July 2nd was our 17th anniversary.  Earlier tonight Taia asked, "Why do we have so many canning jars?", and I told her it was because her dad likes to can lots of things.  Then I remembered that it was probably supposed to be my job, the canning of things, and it's now become one of the things Kevin used to hope I'd do, like sew beaver hats and make cookies all the time.  And make menu plans while keeping a well-stocked pantry.  There's probably more on the Used-to-Hope list than I'll ever know!  I used to wish for date nights and long conversations, but after seventeen years I've learned to sacrifice some hopes and accept what is real.

So July 2nd was my last blog entry, then on July 3rd, my grandma, my Nanny died.  Her life, her presence, became her legacy of children, grandchildren, the memory of her laughter and her suffering.  Her body as I saw it that day was just her body, it wasn't Nanny anymore; but I held her hand and smoothed her hair, the same way she had done to me during my whole life, up to the few days before she died.  Whatever her declining health had altered about her didn't matter, she will always be the warmest, most smiling and nurturing embodiment of love in my life.

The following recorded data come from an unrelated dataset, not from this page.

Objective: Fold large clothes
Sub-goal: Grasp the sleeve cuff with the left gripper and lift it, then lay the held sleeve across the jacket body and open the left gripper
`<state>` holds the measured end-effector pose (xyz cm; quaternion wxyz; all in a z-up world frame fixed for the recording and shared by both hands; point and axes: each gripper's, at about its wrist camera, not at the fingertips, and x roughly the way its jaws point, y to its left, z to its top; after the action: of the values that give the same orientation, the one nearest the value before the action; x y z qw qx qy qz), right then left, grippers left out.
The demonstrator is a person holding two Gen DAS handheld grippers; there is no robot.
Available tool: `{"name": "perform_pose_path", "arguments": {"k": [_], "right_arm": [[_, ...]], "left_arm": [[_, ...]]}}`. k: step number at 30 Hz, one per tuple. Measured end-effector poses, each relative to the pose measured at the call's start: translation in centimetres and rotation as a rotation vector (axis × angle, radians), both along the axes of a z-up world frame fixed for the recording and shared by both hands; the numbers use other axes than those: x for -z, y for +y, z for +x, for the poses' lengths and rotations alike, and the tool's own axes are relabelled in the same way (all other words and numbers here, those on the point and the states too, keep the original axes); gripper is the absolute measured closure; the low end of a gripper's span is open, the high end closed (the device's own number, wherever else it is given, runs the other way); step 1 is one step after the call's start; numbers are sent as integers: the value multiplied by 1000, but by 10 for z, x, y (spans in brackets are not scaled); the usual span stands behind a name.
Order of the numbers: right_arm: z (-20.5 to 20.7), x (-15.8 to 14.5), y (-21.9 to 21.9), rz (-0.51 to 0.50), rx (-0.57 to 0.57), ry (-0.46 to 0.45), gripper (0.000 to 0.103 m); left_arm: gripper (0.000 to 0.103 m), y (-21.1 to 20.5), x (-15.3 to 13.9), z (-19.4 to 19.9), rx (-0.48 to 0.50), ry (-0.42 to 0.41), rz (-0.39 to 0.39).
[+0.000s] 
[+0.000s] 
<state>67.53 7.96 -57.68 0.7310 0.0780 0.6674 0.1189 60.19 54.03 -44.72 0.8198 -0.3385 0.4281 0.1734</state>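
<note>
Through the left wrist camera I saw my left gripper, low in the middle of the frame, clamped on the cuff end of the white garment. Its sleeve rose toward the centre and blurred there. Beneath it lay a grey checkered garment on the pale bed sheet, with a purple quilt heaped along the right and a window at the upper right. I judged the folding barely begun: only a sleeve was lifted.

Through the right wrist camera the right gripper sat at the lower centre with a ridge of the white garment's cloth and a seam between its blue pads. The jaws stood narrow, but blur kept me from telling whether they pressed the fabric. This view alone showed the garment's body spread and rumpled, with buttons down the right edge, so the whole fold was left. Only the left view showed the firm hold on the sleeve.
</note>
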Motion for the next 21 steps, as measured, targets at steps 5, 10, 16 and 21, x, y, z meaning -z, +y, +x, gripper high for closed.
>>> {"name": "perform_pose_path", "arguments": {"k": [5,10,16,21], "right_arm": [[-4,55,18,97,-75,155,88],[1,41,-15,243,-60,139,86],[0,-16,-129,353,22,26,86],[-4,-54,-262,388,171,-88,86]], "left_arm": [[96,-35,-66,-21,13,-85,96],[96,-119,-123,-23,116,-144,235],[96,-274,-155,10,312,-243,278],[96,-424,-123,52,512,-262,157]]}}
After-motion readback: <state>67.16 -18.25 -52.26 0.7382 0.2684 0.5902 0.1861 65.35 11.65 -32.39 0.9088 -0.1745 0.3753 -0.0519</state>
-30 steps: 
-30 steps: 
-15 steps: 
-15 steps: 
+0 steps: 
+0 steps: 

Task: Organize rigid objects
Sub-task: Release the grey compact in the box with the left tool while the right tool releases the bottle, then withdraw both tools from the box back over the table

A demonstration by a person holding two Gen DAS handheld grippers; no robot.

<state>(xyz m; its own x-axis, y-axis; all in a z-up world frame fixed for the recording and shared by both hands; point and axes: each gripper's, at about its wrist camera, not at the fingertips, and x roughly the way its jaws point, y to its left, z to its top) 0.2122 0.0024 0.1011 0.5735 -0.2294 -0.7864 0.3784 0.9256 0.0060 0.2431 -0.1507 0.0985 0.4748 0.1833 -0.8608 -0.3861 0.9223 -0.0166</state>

I think a person's life, when they're gone, isn't just about their words or beliefs or actions but it's very much about the places they lived.  Just as I am so much Nome and Fairbanks, Tacoma and Laramie, Nanny was Sledge Island, Sinrock, Belmont Point, and next door to the Methodist Church.  I think of her on a nice fall day, walking on the tundra with her hands behind her back holding a berry bucket, walking so far we can't see her anymore.